Monday, October 31, 2011

City receives 7 proposals for local tech campus

Mayor Michael Bloomberg said Monday that, in addition to previously publicized bids, the city also received proposals from India-based Amity University and a consortium led by the New York Genome Center. 

By Daniel Massey

Mayor Michael Bloomberg announced that the city received seven qualifying responses from 17 institutions before last Friday's deadline for proposals to build a tech campus in the city and that there were “no immediate frontrunners” in the competition.

In addition to previously publicized bids from Carnegie Mellon University, Columbia University, Cornell University/Technion-Israel Institute of Technology, New York University and Stanford University, the city received proposals from India-based Amity University and a consortium led by the New York Genome Center.

Amity put in a proposal for Governor's Island, while the Genome Center, which partnered with Mount Sinai School of Medicine, Rockefeller University and SUNY Stony Brook, submitted a proposal for an undisclosed site in midtown Manhattan.

“The proposals are all attractive,” Mr. Bloomberg said at a press conference at the offices of Next Jump, a tech company that moved to the city in 1999. “This has the potential to be a game changer for our city.”

The proposals contain plans for new facilities ranging from 400,000 square feet to more than 2 million and for private expenditures ranging from $800 million to more than $2.5 billion.

Based on an early reading of the proposals over the weekend, Mr. Bloomberg said the city had underestimated the potential economic impact of the project.
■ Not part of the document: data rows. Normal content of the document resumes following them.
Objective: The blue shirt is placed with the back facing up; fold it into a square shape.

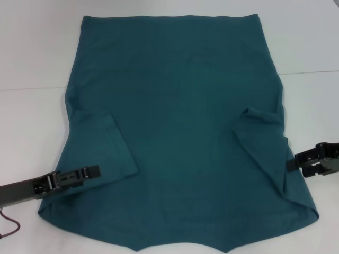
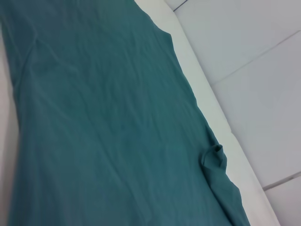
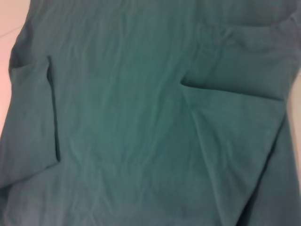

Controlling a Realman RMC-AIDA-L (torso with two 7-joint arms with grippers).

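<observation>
Spread flat on the white worktop, plain back up, the blue shirt, hem at the far edge and shoulders toward the near edge. Both short sleeves folded inward onto the body: left sleeve lying flat as a neat flap with a straight inner edge, right sleeve lying as a slanted, more rumpled triangular flap with a raised crease at its upper corner. Near edge of the cloth coming to shallow points by the collar area at the bottom of the head view. Low at the shirt's left side, the left gripper, reaching in across the worktop and resting over the lower corner of the folded left sleeve; fingers close together on or just above the cloth, pinch on the fabric impossible to tell. At the shirt's right edge, the right gripper, tip just touching the outer border of the folded right sleeve; fingers' state likewise impossible to tell. Seen from the left wrist: broad wrinkled teal fabric with a small puckered fold at its edge beside the pale worktop border. Seen from the right wrist: both sleeve flaps on the shirt body, cloth softly creased. At the near left corner of the head view, a thin red cable lying on the worktop.
</observation>
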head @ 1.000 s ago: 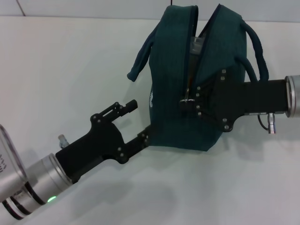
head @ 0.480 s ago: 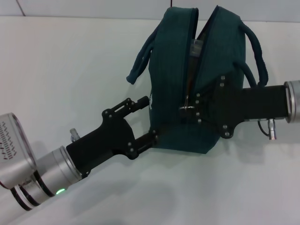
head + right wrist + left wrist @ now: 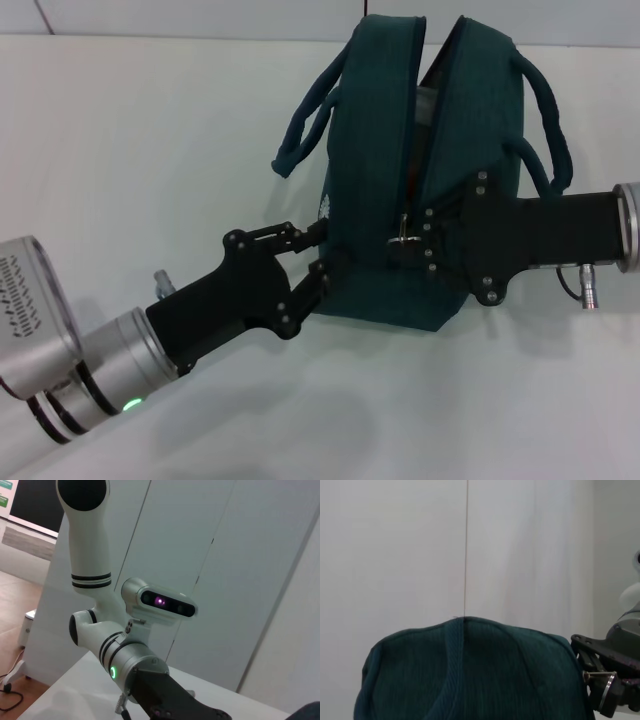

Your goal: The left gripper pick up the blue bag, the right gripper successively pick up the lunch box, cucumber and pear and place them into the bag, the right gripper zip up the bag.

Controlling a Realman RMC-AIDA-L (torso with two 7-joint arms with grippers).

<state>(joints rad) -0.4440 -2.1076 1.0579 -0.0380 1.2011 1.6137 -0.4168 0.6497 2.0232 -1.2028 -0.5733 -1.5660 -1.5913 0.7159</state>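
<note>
The blue bag stands upright mid-table, its zipper gaping open along the top. A clear corner of the lunch box shows inside the opening; the cucumber and pear are hidden. My right gripper reaches in from the right and is shut on the metal ring pull at the near end of the zipper. In the left wrist view the ring pull hangs at that claw beside the blue bag. My left gripper comes from the lower left, pinched on the bag's near left end.
The bag's two looped handles hang out to either side. The white table stretches around the bag. In the right wrist view the robot's head and the left arm's green-lit wrist show against a white wall.
My left gripper has moved in to the bag's end and its fingers have narrowed onto the fabric. The right gripper with the ring pull has shifted slightly nearer me.
</note>
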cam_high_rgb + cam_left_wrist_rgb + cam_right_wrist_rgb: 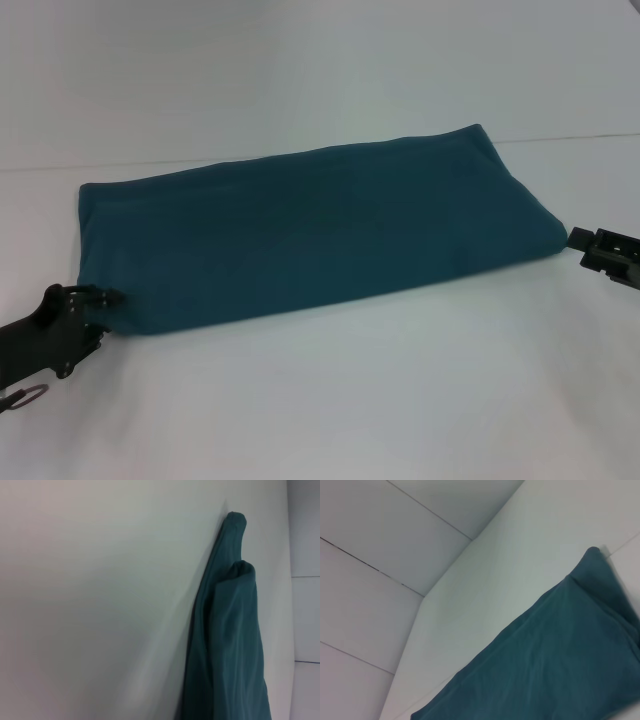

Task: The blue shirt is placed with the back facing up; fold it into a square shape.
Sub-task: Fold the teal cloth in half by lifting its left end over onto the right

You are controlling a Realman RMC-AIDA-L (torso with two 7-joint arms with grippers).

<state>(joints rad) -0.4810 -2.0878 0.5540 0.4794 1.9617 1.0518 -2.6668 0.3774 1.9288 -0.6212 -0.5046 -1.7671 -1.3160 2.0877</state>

“The proposals we received on Friday suggest our estimate might be conservative,” the mayor said. Based on earlier expressions of interest in the project, the city had estimated the project would generate $6 billion in overall economic activity across the five boroughs over 35 years, plus more than 30,000 permanent and construction jobs.

The high quality of the proposals has put pressure on the mayor to try to figure out how to choose more than one winner. But the city has set aside just $100 million for infrastructure upgrades and that could pose challenges to a multiple-winner scenario.

“I think it would be great if all seven could come,” Mr. Bloomberg said. “There are lots of different possibilities. We'll go back and talk to each one and see what their appetite is for change.”
The mayor said the city was unlikely to pony up more than the $100 million. He also said that “down the road, as we negotiate,” different scenarios could play out.

“The business community regards this project as the single most important action the city could take to ensure New York's continued leadership in the innovation economy,” said Kathryn Wylde, president of the Partnership for New York City, and a member of the 12-member advisory board that will help city officials sort through the applications.